A key question remaining to be resolved fully relates to the nature of these interactions between the anti-viral and atopic pathways. We hypothesize that one important focus of these interactions is the network of airway mucosal dendritic cells (AMDC) first described in humans [37] and experimental animals [38,39] by our group, and which are now recognized generally to play an essential ‘gatekeeper’ role in control of immune responses in the respiratory tract to all classes of inhaled antigens and pathogens [40,41]. At birth, this network in rodents is poorly developed [42], and local expression of adaptive immunity in airway tissues is thus constrained severely by the limited local availability of APCs; a similar situation has been reported in airway tissues of human infants [43]. In the rodent this DC network develops fastest in the nasal turbinates, which represent the collection point for the bulk of inspired particulate antigen, including microbial agents [42]. This suggests that postnatal maturation of the airway DC network may be driven by stimulation from environmental irritants, including those associated with microbial pathogens, and data from infants who succumb to infections which demonstrate markedly increased AMDC density in the airway mucosa [43] are consistent with this possibility. Moreover, kinetic studies in a rat model of respiratory parainfluenza infection, which demonstrate rapid expansion of the AMDC network during early infection [44], provide further support for this idea, and similar findings are available for inhalation of bacterial stimuli [45]. Intriguingly, in the case of viral infection, the AMDC network does not return to baseline for several weeks post pathogen clearance [44], suggesting long-term effects of viral infection (related possibly to covert persistence of low levels of virus) on homeostasis of this DC population. These findings have prompted us to add a specific AMDC component to the ‘two-hit’ model for asthma development [36]. In particular, we point to the possibility that viral infection may enhance the pathogenicity of nascent aeroallergen-specific Th2 immunity in the airway mucosa of recently sensitized children by expanding the population of available APCs which are necessary for local T memory cell activation [36].

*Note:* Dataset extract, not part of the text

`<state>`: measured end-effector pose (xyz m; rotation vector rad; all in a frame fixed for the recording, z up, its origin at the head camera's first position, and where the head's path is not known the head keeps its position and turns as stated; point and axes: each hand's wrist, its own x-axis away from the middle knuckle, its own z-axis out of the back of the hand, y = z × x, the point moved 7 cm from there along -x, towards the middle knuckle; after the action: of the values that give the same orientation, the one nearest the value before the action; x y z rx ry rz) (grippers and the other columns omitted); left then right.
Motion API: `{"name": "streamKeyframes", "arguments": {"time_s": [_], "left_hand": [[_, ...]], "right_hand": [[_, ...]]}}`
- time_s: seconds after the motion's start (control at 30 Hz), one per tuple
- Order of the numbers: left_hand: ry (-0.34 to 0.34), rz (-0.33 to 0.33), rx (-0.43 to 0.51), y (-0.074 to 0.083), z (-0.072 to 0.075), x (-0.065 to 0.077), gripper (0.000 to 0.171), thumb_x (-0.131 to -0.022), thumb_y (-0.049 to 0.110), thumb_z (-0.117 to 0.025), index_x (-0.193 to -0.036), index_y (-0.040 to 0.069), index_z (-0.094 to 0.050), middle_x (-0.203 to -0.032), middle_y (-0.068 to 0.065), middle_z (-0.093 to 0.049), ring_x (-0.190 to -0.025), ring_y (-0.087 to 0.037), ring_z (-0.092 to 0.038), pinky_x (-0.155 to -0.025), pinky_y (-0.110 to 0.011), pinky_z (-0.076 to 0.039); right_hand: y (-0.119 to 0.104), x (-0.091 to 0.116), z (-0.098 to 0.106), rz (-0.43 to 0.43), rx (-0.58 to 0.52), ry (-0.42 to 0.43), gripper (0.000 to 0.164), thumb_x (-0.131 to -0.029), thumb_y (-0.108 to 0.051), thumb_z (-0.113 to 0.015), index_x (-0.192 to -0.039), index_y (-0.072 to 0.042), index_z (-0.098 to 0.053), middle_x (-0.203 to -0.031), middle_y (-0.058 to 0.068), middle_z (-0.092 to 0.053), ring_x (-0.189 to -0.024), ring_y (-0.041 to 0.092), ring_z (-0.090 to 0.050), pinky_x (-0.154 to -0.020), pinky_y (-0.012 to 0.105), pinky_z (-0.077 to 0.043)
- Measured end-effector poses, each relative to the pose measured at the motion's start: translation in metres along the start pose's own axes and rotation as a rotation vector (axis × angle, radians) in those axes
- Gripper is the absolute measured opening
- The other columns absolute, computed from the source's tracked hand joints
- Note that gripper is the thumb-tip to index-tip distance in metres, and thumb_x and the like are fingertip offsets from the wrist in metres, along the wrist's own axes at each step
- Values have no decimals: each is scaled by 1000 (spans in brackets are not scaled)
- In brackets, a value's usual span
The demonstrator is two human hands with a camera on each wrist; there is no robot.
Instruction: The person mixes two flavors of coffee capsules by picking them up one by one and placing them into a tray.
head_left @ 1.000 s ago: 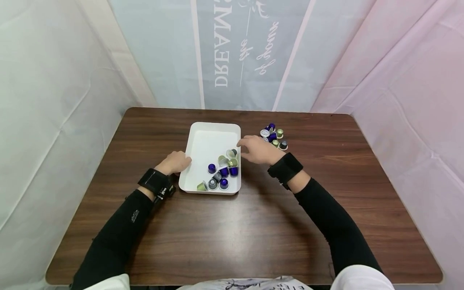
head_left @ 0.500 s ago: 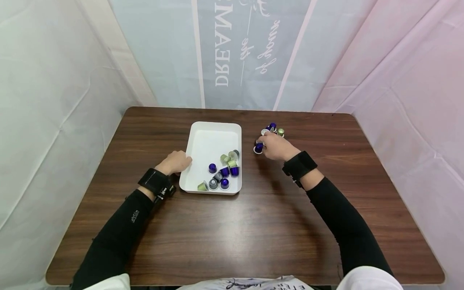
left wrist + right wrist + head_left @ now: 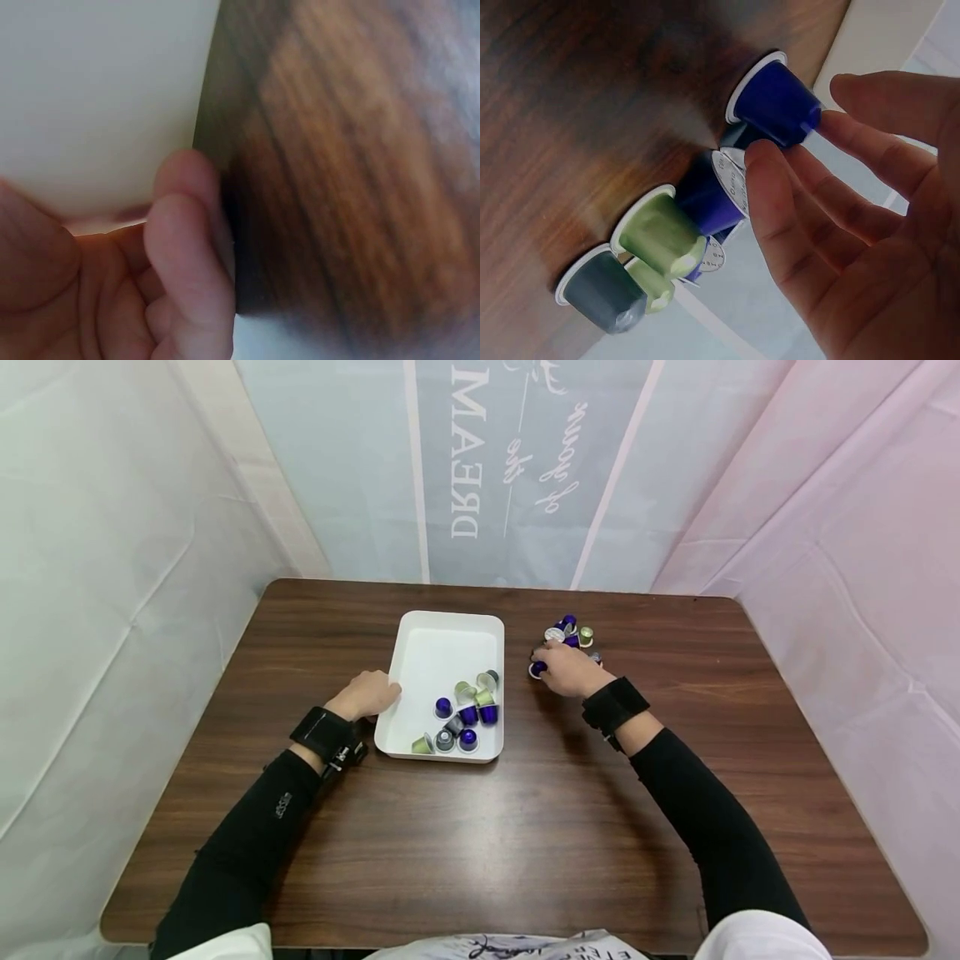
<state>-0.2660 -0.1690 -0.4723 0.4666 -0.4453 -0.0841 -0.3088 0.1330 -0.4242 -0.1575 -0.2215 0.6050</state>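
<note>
blue coffee capsule point(image 3: 776, 103), smooth, tapered, white-rimmed, standing rim down toward the counter point(image 3: 480, 843), narrow end up, long axis upright; located at the near-left edge of a capsule cluster point(image 3: 660, 232), right of the white tray point(image 3: 438, 647). right hand point(image 3: 572, 668): digits parted about the narrow end, contact uncertain. left hand point(image 3: 365, 695): holding the tray's left rim.

The tabletop point(image 3: 480, 843) is brown with darker grain; the tray point(image 3: 423, 652) plain white; the capsules point(image 3: 468, 738) at its five o'clock deep blue, green and grey; the pile point(image 3: 572, 641) at its two o'clock likewise; the twelve-o'clock backdrop point(image 3: 498, 485) pale blue-grey with white stripes and lettering.
</note>
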Motion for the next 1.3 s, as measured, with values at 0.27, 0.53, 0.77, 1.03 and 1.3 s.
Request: {"name": "streamKeyframes", "arguments": {"time_s": [0.27,0.53,0.77,1.03,1.3], "left_hand": [[3,-9,-6,2,1,0,37,-92,25,-34,-77,2,-58,-68,-12,-57,-53,-21,-55,-49,-29,-44],[3,-8,0,2,1,-1,36,-93,25,-34,-79,1,-57,-71,-13,-57,-55,-22,-57,-50,-29,-46],[5,-6,-22,4,0,0,39,-93,26,-34,-82,0,-60,-70,-13,-58,-53,-21,-56,-49,-29,-45],[0,1,-9,3,1,-1,38,-93,25,-34,-83,0,-60,-73,-13,-58,-56,-22,-56,-51,-29,-45],[-9,-9,-16,1,0,-1,38,-93,25,-33,-82,0,-59,-69,-12,-58,-54,-21,-56,-49,-29,-45]], "right_hand": [[-2,1,-6,3,-12,-14,34,-89,-10,-61,-121,2,-58,-118,22,-53,-102,32,-55,-83,45,-47],[-3,-1,-14,38,-18,-15,28,-88,-12,-65,-113,0,-61,-118,19,-54,-104,30,-53,-87,43,-45],[-5,1,-15,64,-6,-9,24,-87,-11,-66,-109,-1,-62,-109,16,-56,-94,28,-55,-81,41,-47],[-13,6,0,97,-43,29,24,-88,-10,-65,-110,0,-61,-103,15,-58,-92,26,-56,-77,38,-48],[-32,12,16,101,-81,65,24,-89,-11,-62,-112,-3,-61,-105,13,-56,-85,21,-55,-74,36,-49]]}}
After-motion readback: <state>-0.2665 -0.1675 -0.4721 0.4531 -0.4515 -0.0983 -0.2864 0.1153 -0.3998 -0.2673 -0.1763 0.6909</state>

Maintenance of ongoing expression of the atopic asthmatic phenotype in school-age children: a covert role for viruses in triggering severe asthma exacerbations

It is generally assumed that the triggering of wheezing attacks in humans sensitized to perennial ‘indoor’ allergens occurs directly via inhalation of supra-threshold levels of the relevant allergens. This can undoubtedly occur, and the phenomenon can be reproduced readily in murine models; however, it is by no means the only route via which asthma attacks can be triggered in atopics. This is particularly the case with respect to asthma exacerbations of sufficient severity to require hospitalization, which appear to be triggered instead by lower respiratory tract viral infection (reviewed in [36]). Our recent studies have identified a pathway by which host–anti-viral immunity can recruit allergen-specific Th2 recall responses into the inflammatory response at the airway mucosal infection site. The key element in this process is up-regulation of IgE-FcR expression on the myeloid precursors of AMDC, thus arming these cells optimally for subsequent presentation of activating signals to Th2 memory cells [46]. The resulting Th2 milieu in the airway mucosa is likely to blunt Th1 polarized anti-viral defences, and as such may represent an example of successful viral invasion of sterilizing immunity. However, in highly atopic individuals this mechanism appears to ‘overshoot’ and the severity of resulting Th2-mediated inflammation can pose a threat to host survival considerably in excess of the virus itself [46].

The ‘elephant in the room’: regulatory T cells (Tregs), GIT flora and regulation of airway inflammation

The link between Tregs and the ‘hygiene hypothesis’ is discussed in detail elsewhere in this workshop. In principle, stimulation of the T cell system via microbial-derived signals emanating principally from the GIT may be one route via which functionally mature Tregs are generated, and these cells may contribute to maintenance of homeostasis in peripheral tissues distal to the GIT. In early life, one source of such Tregs may be recent thymic emigrant (RTE) CD4+ T cells. Human in vitro studies from our group and others [16,45,47], echoing earlier work in the mouse [48], have demonstrated that naive RTE which dominate the circulating CD4+ T cell compartment during infancy respond ‘non-specifically’ to peptides, leading to rapid activation and cytokine production which is usually terminated soon thereafter by apoptotic death. However, a subset of these RTE survive and potentially may thus enter the recirculating T cell compartment [16,47]. These survivors acquire Treg activity during the activation process [16]; this process may reflect events occurring in the lymphoid drainage of the GIT under the influence of microbial-derived antigens, providing a continuous ‘drip-feed’ of functionally activated Tregs.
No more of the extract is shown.